The coronavirus is a respiratory virus, and it makes us sick by latching onto cells in our upper respiratory tract, including our nose and throat. It’s no surprise, then, that scientists are working on a nasal COVID-19 vaccine to stop the disease where it begins.
Current injectable vaccines – including Moderna, Pfizer and Johnson & Johnson in the United States – have been shown to be extremely effective in preventing serious illness and have saved around 20 million lives worldwide during the pandemic, according to an estimate by researchers from the ‘Imperial College London. . (The new authorizationwould have been left out of this equation.) But as we learned during the delta surge last summer, available vaccines do not block all COVID-19 infections, especially since the virus mutates into more contagious forms.
The researchers propose that nasal vaccines, however, might have a better chance of blocking infections and making people less contagious by working in the mucosa (the lining of the nose). Dr. Joel Ernst, professor of medicine and head of the division of experimental medicine at the University of California, San Francisco, explained some of CNET’s Abrar Al-Heeti benefits.
“A nasal vaccine will also induce an immune response throughout the body, but it’s actually concentrated in the upper respiratory tract where the COVID virus, the SARS-COV2 virus, enters,” Ernst said.
Nasal vaccines (called “nasal spritzes” by Scientific American) have other advantages, including being easier to administer (there is no needle hazard or needle learning curve) and offering a more pleasant approach to immunity for about one in 10 Americans with needle phobia.
There is no COVID-19 nasal vaccine pending approval in the US market at this time, but the research looks promising.
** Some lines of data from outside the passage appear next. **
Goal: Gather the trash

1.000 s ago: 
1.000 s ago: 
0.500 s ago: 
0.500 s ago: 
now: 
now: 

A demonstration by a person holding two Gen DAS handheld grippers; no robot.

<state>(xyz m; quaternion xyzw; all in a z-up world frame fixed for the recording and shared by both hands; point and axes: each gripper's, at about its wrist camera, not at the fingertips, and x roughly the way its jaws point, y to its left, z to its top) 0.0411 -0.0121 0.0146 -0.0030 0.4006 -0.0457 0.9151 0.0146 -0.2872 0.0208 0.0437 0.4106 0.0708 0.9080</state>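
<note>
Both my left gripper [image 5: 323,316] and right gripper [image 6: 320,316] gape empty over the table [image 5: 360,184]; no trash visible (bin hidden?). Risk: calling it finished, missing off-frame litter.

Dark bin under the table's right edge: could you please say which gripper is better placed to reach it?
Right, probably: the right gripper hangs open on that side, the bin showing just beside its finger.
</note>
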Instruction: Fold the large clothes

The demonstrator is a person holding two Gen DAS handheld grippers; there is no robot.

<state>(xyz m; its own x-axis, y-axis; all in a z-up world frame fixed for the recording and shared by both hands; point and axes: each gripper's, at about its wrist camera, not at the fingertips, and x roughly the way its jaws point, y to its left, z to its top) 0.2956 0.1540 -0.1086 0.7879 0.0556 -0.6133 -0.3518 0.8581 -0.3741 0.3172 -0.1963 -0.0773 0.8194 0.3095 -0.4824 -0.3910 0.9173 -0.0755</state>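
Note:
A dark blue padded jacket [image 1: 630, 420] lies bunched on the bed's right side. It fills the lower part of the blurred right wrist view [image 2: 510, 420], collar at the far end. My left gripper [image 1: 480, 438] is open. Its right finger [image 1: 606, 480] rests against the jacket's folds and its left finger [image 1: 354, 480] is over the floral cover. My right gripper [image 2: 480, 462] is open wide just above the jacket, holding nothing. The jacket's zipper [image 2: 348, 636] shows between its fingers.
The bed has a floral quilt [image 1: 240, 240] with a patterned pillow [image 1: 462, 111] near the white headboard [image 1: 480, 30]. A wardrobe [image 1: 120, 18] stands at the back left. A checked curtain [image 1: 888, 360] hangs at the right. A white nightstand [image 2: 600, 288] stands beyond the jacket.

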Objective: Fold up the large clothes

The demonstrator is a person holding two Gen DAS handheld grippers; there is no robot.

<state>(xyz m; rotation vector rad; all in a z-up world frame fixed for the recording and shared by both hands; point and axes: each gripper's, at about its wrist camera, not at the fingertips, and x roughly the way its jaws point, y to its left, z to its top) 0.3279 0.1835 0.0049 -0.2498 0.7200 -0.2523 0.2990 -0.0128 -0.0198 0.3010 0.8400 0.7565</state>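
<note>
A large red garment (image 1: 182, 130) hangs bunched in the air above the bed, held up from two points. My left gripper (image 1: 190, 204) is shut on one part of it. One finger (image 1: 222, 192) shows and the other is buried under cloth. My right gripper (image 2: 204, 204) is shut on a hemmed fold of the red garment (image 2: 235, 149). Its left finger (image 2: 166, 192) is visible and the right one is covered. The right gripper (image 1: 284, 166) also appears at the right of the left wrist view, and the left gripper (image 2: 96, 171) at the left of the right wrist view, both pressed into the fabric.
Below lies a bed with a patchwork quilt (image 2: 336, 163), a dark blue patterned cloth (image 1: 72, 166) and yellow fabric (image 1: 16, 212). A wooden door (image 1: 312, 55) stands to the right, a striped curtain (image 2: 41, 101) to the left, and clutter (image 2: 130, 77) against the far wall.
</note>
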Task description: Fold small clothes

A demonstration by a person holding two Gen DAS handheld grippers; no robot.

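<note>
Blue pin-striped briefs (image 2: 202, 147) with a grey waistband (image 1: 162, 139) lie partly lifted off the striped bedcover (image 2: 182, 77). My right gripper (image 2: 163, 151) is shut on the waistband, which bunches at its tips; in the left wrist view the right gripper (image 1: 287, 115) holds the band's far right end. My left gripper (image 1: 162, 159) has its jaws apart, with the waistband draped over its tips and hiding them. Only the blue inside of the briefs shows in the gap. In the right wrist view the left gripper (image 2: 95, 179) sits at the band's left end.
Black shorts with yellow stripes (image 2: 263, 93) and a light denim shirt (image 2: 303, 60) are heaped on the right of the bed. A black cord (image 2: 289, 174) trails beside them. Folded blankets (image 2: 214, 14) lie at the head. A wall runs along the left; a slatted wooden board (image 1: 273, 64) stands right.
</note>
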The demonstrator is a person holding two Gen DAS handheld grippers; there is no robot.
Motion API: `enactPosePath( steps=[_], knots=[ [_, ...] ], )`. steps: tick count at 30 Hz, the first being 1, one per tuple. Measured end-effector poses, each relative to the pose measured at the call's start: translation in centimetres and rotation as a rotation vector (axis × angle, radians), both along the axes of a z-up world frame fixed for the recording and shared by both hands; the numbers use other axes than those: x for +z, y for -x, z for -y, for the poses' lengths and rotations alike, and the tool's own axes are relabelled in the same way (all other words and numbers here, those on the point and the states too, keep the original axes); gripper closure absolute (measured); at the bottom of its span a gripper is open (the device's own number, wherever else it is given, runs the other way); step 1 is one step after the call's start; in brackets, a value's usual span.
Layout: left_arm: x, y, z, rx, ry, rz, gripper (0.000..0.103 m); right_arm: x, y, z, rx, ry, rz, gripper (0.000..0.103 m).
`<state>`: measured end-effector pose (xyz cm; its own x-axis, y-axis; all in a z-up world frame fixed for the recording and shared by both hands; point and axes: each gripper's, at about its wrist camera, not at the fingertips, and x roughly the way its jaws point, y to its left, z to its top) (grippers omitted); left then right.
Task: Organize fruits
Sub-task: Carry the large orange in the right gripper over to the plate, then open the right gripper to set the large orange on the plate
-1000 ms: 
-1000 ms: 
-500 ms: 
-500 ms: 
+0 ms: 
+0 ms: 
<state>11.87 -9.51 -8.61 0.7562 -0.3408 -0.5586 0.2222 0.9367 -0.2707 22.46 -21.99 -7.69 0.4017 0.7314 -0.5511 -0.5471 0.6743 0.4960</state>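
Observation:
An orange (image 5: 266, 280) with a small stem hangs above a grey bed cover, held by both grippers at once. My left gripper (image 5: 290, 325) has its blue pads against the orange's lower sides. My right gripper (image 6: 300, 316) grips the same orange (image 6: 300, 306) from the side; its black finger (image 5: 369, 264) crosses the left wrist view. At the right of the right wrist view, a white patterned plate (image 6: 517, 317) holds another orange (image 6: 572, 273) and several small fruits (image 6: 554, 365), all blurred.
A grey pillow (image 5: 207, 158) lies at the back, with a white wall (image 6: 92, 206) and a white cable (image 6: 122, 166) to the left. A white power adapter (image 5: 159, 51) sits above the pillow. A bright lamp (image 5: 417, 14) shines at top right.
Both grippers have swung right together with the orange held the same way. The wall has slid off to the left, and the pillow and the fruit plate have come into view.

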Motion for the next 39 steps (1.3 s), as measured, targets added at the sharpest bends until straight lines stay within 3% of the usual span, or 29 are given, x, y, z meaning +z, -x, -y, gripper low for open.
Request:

There are many nasal COVID-19 vaccines in development, according to Ernst, but most are in the very early stages of testing. A study in mice by the US National Institute of Allergy and Infectious Diseases found that the potency of nasal vaccination decreased at about the same rate as the potency of mRNA vaccination (Moderna and Pfizer). But the nasal vaccines started to work faster than the injection vaccines.
And the road to acceptance of a nasal COVID-19 vaccine has already been helped in part by the nasal flu vaccine on the market, FluMist Quadrivalent.
Ernst said many researchers are looking at nasal vaccines as boosters, and there are some production issues with them. But the future of nasal COVID-19 vaccines looks pretty bright.
In addition to development challenges, the fact that most people now have some immunity to COVID-19, either through vaccination or infection, makes it difficult to test an entirely new vaccine in clinical trials, Ernst explained. While we may have to wait a year or two for clinical trials and clearance for nasal vaccines to hit the market: “I think the outlook is pretty good for us to have nasal vaccines,” said Ernest.
The information in this article is for educational and informational purposes only and is not intended to constitute medical or health advice. Always consult a physician or other qualified health care provider with any questions you may have about a medical condition or health goals.